Tuesday, December 19, 2006
Are Lady-Realtors Better Than Boy-Realtors?
Sexism at its finest ...
Let me ask you this: what do you do if Brigitte Bardot decides all of a sudden to show your listing?
Alright, call me sexist (which, may I proudly point out, my doctor says it's in my genes), but this is exactly what has happened to me the other day. I receive a telephone call from this chick ... hem, lady-Realtor saying she wants to show to her clients this apartment I have just listed in Downtown Vancouver. I should have known that the voice was too suave. So this Brigitte Bardot-at-age-28 look-alike shows up with these couple of Buyers, almost accidentally left by me outside the door as I stood there in a state of subliminal, contemplative amazement. And I thought cloning had been vetoed by President Bush - maybe they approved it in Canada.
It will be recalled that one of the many precepts of sexism, that is the attitude based on traditional stereotypes of sexual roles, is whether the things that men are good at are more or less useful than the things women are good at. And by this standard of measure, by my own reckoning, I definitely lost. This is probably so, because modern professional life is dominated by such skills as emotional intelligence, empathy and communication, all of which this lady had absolutely mastered (besides her looks).
Take for example the description she gave to her clients of my listing (a 500-square foot apartment unit on the second floor of a 30-storey high-rise complex), which lasted a good seven minutes (I clocked her). How many things can a man possibly say on a 500-square foot strata unit, before he gets this urge of setting it ablaze. And the view - oh, the view! I swear, while she was describing the view all I could see was the building across the street. I thought the only way one could possibly see any view from here was to bring my Meade telescope and point it to the Milky Way, in hopes of catching a glimpse of the eleventh planet of the Solar System (that's because some scientist has just discovered the tenth planet - I saw it on the Science Channel).

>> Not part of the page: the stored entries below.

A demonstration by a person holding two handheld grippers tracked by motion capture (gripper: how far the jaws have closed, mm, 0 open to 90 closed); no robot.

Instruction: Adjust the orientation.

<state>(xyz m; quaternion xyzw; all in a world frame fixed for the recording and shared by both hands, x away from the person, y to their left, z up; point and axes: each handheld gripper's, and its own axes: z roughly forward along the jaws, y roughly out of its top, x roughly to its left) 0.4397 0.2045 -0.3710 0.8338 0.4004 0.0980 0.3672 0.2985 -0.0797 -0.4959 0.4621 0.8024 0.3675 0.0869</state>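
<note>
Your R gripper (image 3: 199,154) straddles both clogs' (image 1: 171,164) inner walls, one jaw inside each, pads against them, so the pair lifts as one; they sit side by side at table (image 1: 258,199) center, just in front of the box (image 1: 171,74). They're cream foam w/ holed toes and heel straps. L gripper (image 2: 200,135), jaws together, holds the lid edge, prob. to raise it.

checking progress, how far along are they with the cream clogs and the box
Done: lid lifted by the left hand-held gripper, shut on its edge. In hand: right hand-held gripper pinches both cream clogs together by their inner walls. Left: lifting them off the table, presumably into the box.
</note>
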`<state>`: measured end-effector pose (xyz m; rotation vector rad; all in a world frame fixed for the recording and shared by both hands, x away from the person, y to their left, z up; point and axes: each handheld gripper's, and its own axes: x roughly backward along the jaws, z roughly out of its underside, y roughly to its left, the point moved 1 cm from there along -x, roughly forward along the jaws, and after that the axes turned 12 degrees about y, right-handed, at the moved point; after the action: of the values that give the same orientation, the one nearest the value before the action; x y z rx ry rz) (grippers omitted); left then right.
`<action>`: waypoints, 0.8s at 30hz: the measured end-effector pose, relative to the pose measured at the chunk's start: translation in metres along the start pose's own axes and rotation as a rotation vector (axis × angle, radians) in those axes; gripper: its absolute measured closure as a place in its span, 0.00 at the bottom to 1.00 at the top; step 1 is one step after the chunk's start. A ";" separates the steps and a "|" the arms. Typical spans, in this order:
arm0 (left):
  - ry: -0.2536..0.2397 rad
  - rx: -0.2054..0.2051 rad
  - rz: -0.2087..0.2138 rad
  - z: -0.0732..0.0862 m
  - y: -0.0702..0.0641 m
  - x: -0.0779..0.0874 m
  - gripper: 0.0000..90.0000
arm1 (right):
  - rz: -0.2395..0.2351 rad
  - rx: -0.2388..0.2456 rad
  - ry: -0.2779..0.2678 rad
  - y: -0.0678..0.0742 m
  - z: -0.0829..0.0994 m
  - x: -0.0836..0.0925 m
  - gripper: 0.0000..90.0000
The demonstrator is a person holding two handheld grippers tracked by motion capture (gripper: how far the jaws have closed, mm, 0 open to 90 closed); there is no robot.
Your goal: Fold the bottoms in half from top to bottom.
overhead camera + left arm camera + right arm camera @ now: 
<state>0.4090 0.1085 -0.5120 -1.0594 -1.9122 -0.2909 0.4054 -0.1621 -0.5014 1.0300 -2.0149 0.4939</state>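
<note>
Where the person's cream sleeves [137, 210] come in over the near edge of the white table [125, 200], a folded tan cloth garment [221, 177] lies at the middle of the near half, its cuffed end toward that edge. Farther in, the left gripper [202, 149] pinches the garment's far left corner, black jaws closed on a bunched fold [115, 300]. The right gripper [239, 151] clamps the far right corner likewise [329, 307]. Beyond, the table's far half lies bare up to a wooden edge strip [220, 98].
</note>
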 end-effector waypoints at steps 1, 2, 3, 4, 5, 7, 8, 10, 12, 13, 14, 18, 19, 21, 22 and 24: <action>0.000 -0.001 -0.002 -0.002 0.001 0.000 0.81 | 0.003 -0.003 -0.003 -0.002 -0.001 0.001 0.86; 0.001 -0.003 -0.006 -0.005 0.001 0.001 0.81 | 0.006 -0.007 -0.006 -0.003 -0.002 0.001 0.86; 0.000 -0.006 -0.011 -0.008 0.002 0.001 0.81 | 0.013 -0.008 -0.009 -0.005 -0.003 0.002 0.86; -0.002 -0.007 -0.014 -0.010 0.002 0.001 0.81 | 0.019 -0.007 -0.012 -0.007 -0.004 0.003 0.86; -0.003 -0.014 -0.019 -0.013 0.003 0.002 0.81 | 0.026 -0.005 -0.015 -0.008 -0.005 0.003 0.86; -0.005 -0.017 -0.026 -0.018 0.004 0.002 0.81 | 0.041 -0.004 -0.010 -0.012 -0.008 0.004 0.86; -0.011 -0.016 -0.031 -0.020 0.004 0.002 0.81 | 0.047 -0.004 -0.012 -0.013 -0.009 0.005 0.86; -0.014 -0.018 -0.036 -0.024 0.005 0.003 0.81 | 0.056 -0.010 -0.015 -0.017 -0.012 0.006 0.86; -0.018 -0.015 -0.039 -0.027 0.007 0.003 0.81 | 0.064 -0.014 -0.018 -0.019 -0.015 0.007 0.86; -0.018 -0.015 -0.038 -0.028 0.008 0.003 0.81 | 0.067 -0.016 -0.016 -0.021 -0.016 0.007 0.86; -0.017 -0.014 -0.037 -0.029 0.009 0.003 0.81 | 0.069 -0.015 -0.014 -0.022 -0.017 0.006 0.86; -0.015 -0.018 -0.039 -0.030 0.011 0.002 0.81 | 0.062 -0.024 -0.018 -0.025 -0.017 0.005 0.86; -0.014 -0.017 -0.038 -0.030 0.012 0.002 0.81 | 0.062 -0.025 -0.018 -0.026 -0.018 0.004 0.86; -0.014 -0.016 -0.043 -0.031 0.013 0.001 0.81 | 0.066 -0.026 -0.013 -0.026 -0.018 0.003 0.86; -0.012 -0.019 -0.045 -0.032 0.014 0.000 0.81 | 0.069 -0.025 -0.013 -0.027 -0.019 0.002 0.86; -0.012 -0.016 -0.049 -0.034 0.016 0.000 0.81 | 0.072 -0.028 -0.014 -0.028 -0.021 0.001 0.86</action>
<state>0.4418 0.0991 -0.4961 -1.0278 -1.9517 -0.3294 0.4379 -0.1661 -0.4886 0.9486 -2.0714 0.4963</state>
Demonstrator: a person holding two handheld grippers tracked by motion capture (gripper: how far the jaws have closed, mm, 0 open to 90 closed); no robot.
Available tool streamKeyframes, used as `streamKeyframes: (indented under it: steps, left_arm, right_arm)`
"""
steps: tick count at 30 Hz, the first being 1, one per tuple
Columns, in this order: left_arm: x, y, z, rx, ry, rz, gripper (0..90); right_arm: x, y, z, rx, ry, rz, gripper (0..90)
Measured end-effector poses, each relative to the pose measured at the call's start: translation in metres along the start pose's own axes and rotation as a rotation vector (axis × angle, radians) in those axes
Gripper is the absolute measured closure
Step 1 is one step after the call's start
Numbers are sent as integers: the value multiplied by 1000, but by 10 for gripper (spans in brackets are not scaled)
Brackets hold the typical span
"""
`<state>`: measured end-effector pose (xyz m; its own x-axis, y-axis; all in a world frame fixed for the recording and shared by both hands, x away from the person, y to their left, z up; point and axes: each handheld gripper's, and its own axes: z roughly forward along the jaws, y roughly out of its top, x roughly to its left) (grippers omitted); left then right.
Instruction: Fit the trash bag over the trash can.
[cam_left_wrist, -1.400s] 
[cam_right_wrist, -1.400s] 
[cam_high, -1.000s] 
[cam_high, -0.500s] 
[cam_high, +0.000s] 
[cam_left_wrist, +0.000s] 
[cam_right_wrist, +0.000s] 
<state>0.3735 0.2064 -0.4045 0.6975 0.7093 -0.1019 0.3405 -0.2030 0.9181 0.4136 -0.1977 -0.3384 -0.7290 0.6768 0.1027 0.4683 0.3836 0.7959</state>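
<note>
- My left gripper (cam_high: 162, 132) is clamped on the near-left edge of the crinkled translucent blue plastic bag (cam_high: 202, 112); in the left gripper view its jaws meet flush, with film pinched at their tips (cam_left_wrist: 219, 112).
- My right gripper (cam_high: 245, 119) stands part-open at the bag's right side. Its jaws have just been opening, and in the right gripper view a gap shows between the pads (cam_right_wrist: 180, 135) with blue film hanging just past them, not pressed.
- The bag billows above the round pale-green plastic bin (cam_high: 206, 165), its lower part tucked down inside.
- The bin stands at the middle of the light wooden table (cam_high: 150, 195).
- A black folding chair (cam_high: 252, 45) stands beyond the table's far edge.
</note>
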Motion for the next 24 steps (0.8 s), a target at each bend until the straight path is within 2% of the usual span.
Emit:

But the culmination of the showing was when this gal began her dissertation on Penstemon grandiflorus. Now, if you think that Penstemon grandiflorus is the skeleton of the newest dinosaur they have just unearthed in the Gobi Desert (I saw it on the Discovery Channel), let me inform you right here and now that you are entirely wrong! Although, one might add, I initially thought of that too, but quickly reached the conclusion that a dino would not fit into a 500-square foot apartment unit. Then, for an unspecified glitch in the wiring of my brain, I figured she was referring to the Giant Squid, the one that this professor from the University of Tokyo has photographed underwater a couple of weeks ago (I saw it on the National Geographic Channel - he now wants to photograph Godzilla). But somehow, that too was not it. Nope. She was talking about this flower contained in a vase next to the window-sill in the living room, most commonly know as ‘large-flowered Beardtongue', as she pointed out to me so as to better render the idea (it did not help, at first). That was exactly the flower I was planning to execute in the next open house - but I digress.
Here is my whole point. Technology and globalization are undermining the usefulness of male skills, and this is all the more evident in real estate, the people's business par excellence. For instance, studies show that men are better than women at rotating three-dimensional objects inside their heads. Which is great, save and except for the fact that nowadays computers and software are better than men's heads at accomplishing the same task. Likewise, men are better than women at building machinery, digging tunnels or slinging bridges across rivers. But then again, now that the world has about as many tunnels and bridges as it needs, not to mention machinery of any size, shape and form, the usefulness of male dominance in these fields is being called into question.
Gentlemen, especially those involved in the fine art of real estate sales, would perhaps be best advised to spend as much time as possible with their female colleagues, boning up on how to undermine somebody's confidence while pretending to boost it, or honing their descriptive skills for the next time they show a 300-square foot cubicle to a client. Such skills are likely to have a greater impact on their overall earnings than the ability to spin an icosahedron inside their heads.
Oh, I almost forgot ... that apartment was sold in three days.